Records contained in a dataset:
▼

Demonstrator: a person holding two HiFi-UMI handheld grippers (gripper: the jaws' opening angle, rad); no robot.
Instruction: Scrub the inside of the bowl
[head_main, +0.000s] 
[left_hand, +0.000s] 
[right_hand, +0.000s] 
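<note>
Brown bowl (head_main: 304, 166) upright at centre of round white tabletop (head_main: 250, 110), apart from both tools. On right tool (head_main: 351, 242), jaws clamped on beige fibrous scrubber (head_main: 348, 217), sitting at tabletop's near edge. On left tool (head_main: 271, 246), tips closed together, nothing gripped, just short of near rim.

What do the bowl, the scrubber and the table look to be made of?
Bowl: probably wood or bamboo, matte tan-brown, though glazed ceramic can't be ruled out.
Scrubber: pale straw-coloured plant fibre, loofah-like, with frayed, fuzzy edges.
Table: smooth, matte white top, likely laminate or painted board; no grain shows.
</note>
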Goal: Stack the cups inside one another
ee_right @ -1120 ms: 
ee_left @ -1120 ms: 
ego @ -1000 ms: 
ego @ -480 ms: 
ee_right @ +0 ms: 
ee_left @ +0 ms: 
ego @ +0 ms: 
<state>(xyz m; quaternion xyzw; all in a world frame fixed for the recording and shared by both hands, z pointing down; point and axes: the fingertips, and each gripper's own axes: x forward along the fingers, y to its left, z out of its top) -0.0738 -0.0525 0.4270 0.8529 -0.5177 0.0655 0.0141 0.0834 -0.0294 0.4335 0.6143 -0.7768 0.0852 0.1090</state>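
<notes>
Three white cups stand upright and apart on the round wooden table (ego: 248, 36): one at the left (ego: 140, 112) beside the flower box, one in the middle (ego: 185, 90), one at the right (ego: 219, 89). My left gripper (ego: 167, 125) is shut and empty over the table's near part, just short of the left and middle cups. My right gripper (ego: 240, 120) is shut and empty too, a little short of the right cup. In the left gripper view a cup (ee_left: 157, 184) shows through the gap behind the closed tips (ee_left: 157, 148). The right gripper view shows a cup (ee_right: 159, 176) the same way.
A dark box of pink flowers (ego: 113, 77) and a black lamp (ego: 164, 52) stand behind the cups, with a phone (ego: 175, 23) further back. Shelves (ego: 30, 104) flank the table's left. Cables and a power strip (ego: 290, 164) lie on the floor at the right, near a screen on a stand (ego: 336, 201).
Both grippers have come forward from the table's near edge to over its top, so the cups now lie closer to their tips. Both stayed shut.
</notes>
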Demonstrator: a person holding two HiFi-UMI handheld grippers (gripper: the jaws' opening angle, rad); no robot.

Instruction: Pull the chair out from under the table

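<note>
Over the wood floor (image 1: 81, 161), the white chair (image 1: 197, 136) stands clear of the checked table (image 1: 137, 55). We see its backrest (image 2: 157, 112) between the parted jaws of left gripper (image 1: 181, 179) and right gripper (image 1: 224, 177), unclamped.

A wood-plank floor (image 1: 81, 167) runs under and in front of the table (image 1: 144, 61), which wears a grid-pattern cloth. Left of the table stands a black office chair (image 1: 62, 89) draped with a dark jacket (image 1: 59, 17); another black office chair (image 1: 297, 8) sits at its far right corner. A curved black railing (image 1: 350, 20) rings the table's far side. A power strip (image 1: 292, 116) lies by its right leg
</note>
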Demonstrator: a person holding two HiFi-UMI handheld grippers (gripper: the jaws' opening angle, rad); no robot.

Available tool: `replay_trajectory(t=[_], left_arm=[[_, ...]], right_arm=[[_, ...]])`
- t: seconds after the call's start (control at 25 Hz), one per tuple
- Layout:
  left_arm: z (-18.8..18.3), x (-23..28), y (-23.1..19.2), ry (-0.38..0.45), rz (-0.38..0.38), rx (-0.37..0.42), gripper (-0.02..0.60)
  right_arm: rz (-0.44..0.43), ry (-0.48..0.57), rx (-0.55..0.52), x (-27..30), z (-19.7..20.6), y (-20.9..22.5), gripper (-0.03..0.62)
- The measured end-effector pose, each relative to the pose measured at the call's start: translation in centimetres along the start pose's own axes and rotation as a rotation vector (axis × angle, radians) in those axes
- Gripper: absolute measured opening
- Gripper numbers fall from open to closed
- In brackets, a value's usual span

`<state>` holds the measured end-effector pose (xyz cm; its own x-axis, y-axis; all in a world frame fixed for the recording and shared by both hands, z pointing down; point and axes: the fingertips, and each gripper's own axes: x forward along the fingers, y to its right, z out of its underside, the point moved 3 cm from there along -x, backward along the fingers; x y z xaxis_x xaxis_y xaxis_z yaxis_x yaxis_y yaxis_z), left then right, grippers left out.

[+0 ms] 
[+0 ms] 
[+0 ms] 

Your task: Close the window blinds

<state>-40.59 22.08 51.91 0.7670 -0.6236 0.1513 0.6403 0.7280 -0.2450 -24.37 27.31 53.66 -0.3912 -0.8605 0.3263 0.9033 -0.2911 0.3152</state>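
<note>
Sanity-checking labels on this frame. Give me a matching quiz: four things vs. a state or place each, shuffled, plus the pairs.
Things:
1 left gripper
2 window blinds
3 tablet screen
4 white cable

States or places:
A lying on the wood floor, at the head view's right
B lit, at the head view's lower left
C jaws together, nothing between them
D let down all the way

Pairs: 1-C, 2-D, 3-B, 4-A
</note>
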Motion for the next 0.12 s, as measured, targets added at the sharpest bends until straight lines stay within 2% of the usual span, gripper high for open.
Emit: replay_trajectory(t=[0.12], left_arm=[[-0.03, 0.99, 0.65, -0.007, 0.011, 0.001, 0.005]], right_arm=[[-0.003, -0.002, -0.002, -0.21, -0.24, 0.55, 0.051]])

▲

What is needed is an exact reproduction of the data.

Demonstrator: a person holding two HiFi-UMI handheld grippers (gripper: the jaws' opening angle, rad); no robot.
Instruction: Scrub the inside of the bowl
[head_main, +0.000s] 
[left_hand, +0.000s] 
[right_hand, +0.000s] 
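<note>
Brown bowl (head_main: 304, 166) upright at centre of round white tabletop (head_main: 250, 110), apart from both tools. On right tool (head_main: 351, 242), jaws clamped on beige fibrous scrubber (head_main: 348, 217), sitting at tabletop's near edge. On left tool (head_main: 271, 246), tips closed together, nothing gripped, just short of near rim.

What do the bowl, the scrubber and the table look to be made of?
Bowl: probably wood or bamboo, matte tan-brown, though glazed ceramic can't be ruled out.
Scrubber: pale straw-coloured plant fibre, loofah-like, with frayed, fuzzy edges.
Table: smooth, matte white top, likely laminate or painted board; no grain shows.
</note>
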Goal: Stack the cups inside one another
ee_right @ -1120 ms: 
ee_left @ -1120 ms: 
ego @ -1000 ms: 
ego @ -480 ms: 
ee_right @ +0 ms: 
ee_left @ +0 ms: 
ego @ +0 ms: 
<state>(xyz m; quaternion xyzw; all in a world frame fixed for the recording and shared by both hands, z pointing down; point and axes: the fingertips, and each gripper's own axes: x forward along the fingers, y to its left, z out of its top) -0.0738 -0.0525 0.4270 0.8529 -0.5177 0.0655 0.0141 0.0834 -0.0294 0.4335 0.6143 -0.7768 0.0852 0.1090</state>
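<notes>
Three white cups stand upright and apart on the round wooden table (ego: 248, 36): one at the left (ego: 140, 112) beside the flower box, one in the middle (ego: 185, 90), one at the right (ego: 219, 89). My left gripper (ego: 167, 125) is shut and empty over the table's near part, just short of the left and middle cups. My right gripper (ego: 240, 120) is shut and empty too, a little short of the right cup. In the left gripper view a cup (ee_left: 157, 184) shows through the gap behind the closed tips (ee_left: 157, 148). The right gripper view shows a cup (ee_right: 159, 176) the same way.
A dark box of pink flowers (ego: 113, 77) and a black lamp (ego: 164, 52) stand behind the cups, with a phone (ego: 175, 23) further back. Shelves (ego: 30, 104) flank the table's left. Cables and a power strip (ego: 290, 164) lie on the floor at the right, near a screen on a stand (ego: 336, 201).
Both grippers have come forward from the table's near edge to over its top, so the cups now lie closer to their tips. Both stayed shut.
</notes>
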Demonstrator: a person holding two HiFi-UMI handheld grippers (gripper: the jaws' opening angle, rad); no robot.

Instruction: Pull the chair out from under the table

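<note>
Over the wood floor (image 1: 81, 161), the white chair (image 1: 197, 136) stands clear of the checked table (image 1: 137, 55). We see its backrest (image 2: 157, 112) between the parted jaws of left gripper (image 1: 181, 179) and right gripper (image 1: 224, 177), unclamped.

A wood-plank floor (image 1: 81, 167) runs under and in front of the table (image 1: 144, 61), which wears a grid-pattern cloth. Left of the table stands a black office chair (image 1: 62, 89) draped with a dark jacket (image 1: 59, 17); another black office chair (image 1: 297, 8) sits at its far right corner. A curved black railing (image 1: 350, 20) rings the table's far side. A power strip (image 1: 292, 116) lies by its right leg
</note>
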Demonstrator: a person holding two HiFi-UMI handheld grippers (gripper: the jaws' opening angle, rad); no robot.

Available tool: `replay_trajectory(t=[_], left_arm=[[_, ...]], right_arm=[[_, ...]])`
- t: seconds after the call's start (control at 25 Hz), one per tuple
- Layout:
  left_arm: z (-18.8..18.3), x (-23..28), y (-23.1..19.2), ry (-0.38..0.45), rz (-0.38..0.38), rx (-0.37..0.42), gripper (-0.02..0.60)
  right_arm: rz (-0.44..0.43), ry (-0.48..0.57), rx (-0.55..0.52), x (-27..30), z (-19.7..20.6), y (-20.9..22.5), gripper (-0.03..0.62)
- The measured end-effector pose, each relative to the pose measured at the call's start: translation in centimetres along the start pose's own axes and rotation as a rotation vector (axis × angle, radians) in those axes
- Gripper: absolute measured opening
- Gripper numbers fall from open to closed
- In brackets, a value's usual span

`<state>` holds the measured end-effector pose (xyz cm; its own x-axis, y-axis; all in a world frame fixed for the recording and shared by both hands, z pointing down; point and axes: the fingertips, and each gripper's own axes: x forward along the fingers, y to its right, z out of its underside, the point moved 3 cm from there along -x, backward along the fingers; x y z xaxis_x xaxis_y xaxis_z yaxis_x yaxis_y yaxis_z), left then right, grippers left out.

[+0 ms] 
[+0 ms] 
[+0 ms] 

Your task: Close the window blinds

<state>-40.59 22.08 51.91 0.7670 -0.6236 0.1513 0.6403 0.7280 -0.2450 -24.37 27.31 53.66 -0.3912 -0.8605 0.3263 0.9033 -0.2911 0.3152</state>
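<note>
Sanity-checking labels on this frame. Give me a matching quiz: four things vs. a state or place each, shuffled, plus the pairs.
Things:
1 left gripper
2 window blinds
3 tablet screen
4 white cable

States or places:
A lying on the wood floor, at the head view's right
B lit, at the head view's lower left
C jaws together, nothing between them
D let down all the way

Pairs: 1-C, 2-D, 3-B, 4-A
</note>
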Motion for the next 0.12 s, as measured, targets added at the sharpest bends until straight lines stay within 2% of the usual span, gripper high for open.
Emit: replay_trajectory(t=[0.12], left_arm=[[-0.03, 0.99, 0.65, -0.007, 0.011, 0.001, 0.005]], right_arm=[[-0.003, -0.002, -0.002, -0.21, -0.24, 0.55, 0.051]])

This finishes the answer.